It is
interesting what children take from a conversation. I remember when my family
took a trip to see Crater Lake. I was young, maybe three or four. I did not
know what Crater Lake was. It was not that far from where we lived, maybe a
three-hour drive. But a three-hour drive to a three-year-old is a near
eternity. Not to mention that it is hot in southern Oregon in the summertime and our old
Oldsmobile station wagon did not have air conditioning. The car carried my
parents and my three siblings and me. Not that I remember much of it, but I
imagine the drive must have been tedious for all concerned.
In fact, I
don’t remember much of the trip at all at this point, but I do remember my
father’s explanation of Crater Lake. He explained to me that the mountain had a
hole in it and water went in the hole and made a lake. Those weren’t his exact
words, but it was something like that. Anyway, what I got out of this
explanation was that there was a hole in the mountain. As we drove through all the
“are we there yet,” phase of the trip, we eventually started our climb up the
mountain. As the car switch-baked up Mount Mazama, I kept trying to see the
hole in the side of the mountain. Every time we cleared the trees, and I could
see the flank I kept asking where the hole was. I was frustrated that no one
could show me the hole in the side of the mountain.
Finally, we
made it to the top and I could see the grand spectacle of Crater Lake. Some
7700 years ago, Mount Mazama had a major volcanic eruption. About twelve cubic
miles of material was ejected. It was the largest known eruption in the Cascade
Range.
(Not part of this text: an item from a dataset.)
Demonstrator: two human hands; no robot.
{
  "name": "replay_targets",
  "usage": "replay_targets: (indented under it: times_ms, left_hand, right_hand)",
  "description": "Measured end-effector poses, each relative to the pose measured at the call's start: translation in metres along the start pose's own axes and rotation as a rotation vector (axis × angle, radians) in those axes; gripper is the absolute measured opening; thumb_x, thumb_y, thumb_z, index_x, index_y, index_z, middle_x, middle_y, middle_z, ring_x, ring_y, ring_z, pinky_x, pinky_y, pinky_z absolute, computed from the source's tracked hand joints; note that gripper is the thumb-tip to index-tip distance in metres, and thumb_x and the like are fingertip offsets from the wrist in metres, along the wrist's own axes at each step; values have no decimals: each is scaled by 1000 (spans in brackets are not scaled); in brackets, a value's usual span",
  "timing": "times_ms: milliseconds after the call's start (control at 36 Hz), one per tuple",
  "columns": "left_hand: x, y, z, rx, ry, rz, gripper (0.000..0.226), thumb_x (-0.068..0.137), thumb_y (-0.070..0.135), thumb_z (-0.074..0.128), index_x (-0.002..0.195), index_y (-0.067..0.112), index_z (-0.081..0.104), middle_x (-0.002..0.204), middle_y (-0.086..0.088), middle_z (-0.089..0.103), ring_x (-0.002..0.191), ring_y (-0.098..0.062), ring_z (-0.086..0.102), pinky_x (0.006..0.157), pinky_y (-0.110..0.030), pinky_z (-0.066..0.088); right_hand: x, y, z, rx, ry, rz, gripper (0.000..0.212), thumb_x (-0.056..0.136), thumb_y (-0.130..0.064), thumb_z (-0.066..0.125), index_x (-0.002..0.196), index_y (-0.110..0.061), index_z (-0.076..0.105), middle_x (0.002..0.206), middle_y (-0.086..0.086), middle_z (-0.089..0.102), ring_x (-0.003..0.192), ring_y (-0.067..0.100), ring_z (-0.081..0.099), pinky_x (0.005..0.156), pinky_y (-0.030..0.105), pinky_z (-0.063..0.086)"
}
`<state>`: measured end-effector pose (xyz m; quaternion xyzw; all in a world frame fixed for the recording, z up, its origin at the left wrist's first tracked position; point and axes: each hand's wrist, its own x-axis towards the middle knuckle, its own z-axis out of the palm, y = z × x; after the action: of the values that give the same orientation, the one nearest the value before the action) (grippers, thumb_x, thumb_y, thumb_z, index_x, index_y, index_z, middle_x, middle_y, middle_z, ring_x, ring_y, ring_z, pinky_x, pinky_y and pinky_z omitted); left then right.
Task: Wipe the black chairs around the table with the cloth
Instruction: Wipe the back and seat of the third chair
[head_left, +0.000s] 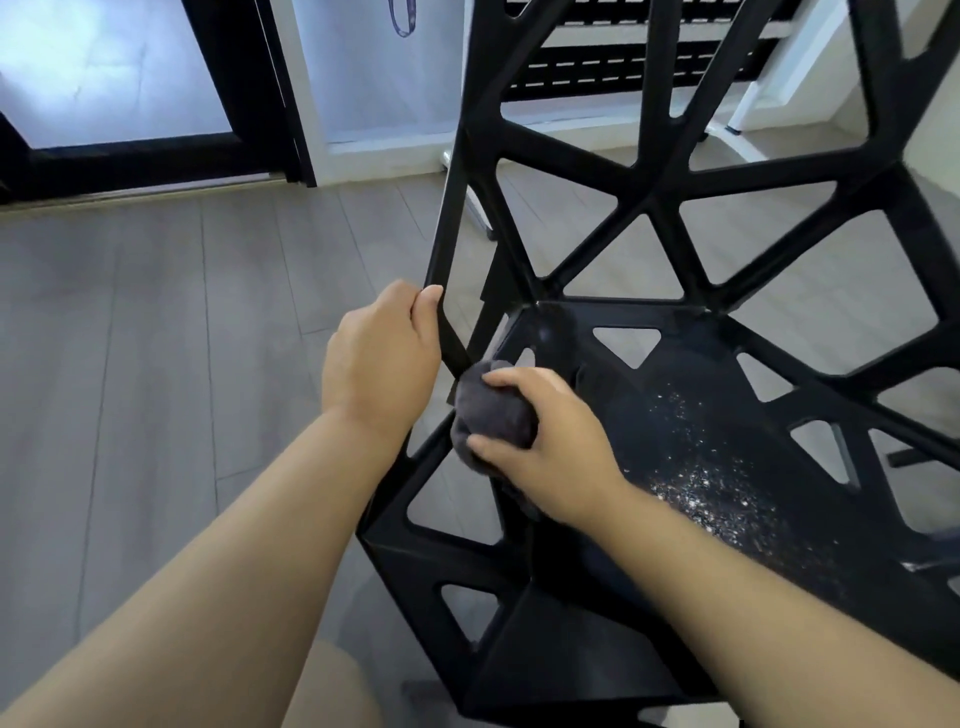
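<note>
Our right fingers (491, 446) were curled round the balled grey cloth (496, 410), the right hand (556, 452) pressing it onto the left edge of the seat (649, 364) of the black chair (670, 192). Our left fingers (428, 306) gripped the frame strut (452, 208) rising from that same edge, the left hand (382, 364) steadying the chair. Scattered white specks (717, 483) lay across the seat's right side, so we judged the cloth hand nearer, its sweep running rightward.
</note>
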<state>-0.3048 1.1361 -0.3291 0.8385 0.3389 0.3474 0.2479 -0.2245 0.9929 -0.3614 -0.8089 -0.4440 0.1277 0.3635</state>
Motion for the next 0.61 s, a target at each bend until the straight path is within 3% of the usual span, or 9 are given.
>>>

Ash from the eruption has been found as far away as the Greenland ice
sheet. The weakened top of the mountain collapsed in on itself, creating this gigantic
“hole” that eventually filled with rainwater, making it the deepest freshwater
lake in the United States.
One of the mind-boggling
things for me about the eruption is that it happened 7700 years ago. People
were living here then. There were native Americans who witnessed this event. This
had to be unimaginably terrifying. Obviously, the ones who were too close did
not survive, but there were likely some who were close enough to see that
something cataclysmic was happening and lived to tell the tale. And indeed, the
Native American Klamath peoples, who live in the area, have an oral history of
an event where their god of the underworld battled the god of the sky at Mount Mazama
(Tum-sum-ne).
Eventually someone,
I don’t know if it was a Park Ranger or my parents, explained how Crater Lake
was formed in a way that I could understand. But my memory still fixates on
looking for that hole in the side of the mountain.

May we Never lose our child like excitement for the unknown!